▸ **What to work on**:
Everything from the first line of the entries through the line containing "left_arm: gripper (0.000" is to be retyped exactly, and nothing beyond it.
=== Begin Enclosure ===
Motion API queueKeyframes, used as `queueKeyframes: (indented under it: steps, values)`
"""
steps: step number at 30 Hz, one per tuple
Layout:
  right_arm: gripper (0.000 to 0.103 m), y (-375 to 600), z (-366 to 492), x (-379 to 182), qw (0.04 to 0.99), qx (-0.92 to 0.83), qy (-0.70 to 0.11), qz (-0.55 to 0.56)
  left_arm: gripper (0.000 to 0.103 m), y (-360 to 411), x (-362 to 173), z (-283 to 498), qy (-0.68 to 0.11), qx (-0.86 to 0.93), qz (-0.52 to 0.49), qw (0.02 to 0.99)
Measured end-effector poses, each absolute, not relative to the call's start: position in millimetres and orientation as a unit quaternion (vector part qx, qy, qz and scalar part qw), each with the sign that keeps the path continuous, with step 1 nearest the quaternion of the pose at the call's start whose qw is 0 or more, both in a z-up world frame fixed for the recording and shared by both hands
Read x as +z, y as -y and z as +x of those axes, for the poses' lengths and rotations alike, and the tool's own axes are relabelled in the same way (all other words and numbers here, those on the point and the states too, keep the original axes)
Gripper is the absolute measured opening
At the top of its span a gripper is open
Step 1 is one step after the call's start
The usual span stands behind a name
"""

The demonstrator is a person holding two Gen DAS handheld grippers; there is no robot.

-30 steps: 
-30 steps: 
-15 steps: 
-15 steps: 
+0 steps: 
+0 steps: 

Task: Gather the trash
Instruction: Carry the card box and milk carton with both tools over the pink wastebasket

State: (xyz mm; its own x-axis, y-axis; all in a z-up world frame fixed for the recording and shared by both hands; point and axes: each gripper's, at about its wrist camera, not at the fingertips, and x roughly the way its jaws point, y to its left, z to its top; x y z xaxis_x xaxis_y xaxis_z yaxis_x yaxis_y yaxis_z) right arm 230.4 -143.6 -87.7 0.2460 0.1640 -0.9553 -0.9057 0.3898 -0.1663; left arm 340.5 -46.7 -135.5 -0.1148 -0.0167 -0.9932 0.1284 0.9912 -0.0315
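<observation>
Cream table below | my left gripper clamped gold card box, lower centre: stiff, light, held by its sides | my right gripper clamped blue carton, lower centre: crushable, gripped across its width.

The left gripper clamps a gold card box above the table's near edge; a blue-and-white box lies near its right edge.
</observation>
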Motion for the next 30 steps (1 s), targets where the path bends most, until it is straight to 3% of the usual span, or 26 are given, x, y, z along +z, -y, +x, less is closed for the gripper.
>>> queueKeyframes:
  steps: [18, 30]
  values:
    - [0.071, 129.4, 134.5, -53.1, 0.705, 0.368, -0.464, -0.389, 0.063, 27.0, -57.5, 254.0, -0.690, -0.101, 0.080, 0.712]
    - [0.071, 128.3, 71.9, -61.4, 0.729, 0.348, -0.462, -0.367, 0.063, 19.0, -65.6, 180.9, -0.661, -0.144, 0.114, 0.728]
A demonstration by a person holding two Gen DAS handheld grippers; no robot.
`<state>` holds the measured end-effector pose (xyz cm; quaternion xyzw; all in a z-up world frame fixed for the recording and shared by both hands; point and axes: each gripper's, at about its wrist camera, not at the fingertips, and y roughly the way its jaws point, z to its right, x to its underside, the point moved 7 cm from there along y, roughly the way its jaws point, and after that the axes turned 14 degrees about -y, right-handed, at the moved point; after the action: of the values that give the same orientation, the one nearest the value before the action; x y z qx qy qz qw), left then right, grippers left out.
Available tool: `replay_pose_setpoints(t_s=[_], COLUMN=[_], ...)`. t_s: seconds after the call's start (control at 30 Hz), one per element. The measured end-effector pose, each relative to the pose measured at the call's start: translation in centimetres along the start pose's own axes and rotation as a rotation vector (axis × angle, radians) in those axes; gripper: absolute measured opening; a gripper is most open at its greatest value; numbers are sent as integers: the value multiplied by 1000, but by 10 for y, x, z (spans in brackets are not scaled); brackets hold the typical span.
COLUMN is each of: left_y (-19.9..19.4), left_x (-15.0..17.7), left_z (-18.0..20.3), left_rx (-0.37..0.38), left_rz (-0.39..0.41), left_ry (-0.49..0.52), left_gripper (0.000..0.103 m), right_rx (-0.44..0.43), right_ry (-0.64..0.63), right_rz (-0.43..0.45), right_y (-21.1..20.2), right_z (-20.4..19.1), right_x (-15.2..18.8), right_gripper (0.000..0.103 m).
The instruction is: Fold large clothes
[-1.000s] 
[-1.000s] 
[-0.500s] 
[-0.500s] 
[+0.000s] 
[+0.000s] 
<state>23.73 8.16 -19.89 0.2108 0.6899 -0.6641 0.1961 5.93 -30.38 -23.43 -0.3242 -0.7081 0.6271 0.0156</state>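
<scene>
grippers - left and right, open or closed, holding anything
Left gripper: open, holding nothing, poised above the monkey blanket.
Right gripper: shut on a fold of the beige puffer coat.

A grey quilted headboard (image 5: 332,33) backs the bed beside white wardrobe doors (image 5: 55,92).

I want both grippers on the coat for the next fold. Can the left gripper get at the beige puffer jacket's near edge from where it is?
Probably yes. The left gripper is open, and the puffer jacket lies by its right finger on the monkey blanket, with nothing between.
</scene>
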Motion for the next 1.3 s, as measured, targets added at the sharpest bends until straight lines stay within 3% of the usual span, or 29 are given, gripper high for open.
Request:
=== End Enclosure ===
▸ **Solution for this task**:
Motion API queueKeyframes, used as `queueKeyframes: (indented under it: steps, values)`
"""
steps: step number at 30 Hz, one per tuple
Layout:
  right_arm: gripper (0.000 to 0.103 m), y (-375 to 600), z (-366 to 492), x (-379 to 182), qw (0.04 to 0.99), qx (-0.92 to 0.83), qy (-0.70 to 0.11), qz (-0.55 to 0.56)
  left_arm: gripper (0.000 to 0.103 m), y (-360 to 411), x (-362 to 173), z (-283 to 498), qy (-0.68 to 0.11), qx (-0.86 to 0.93), qz (-0.52 to 0.49), qw (0.02 to 0.99)

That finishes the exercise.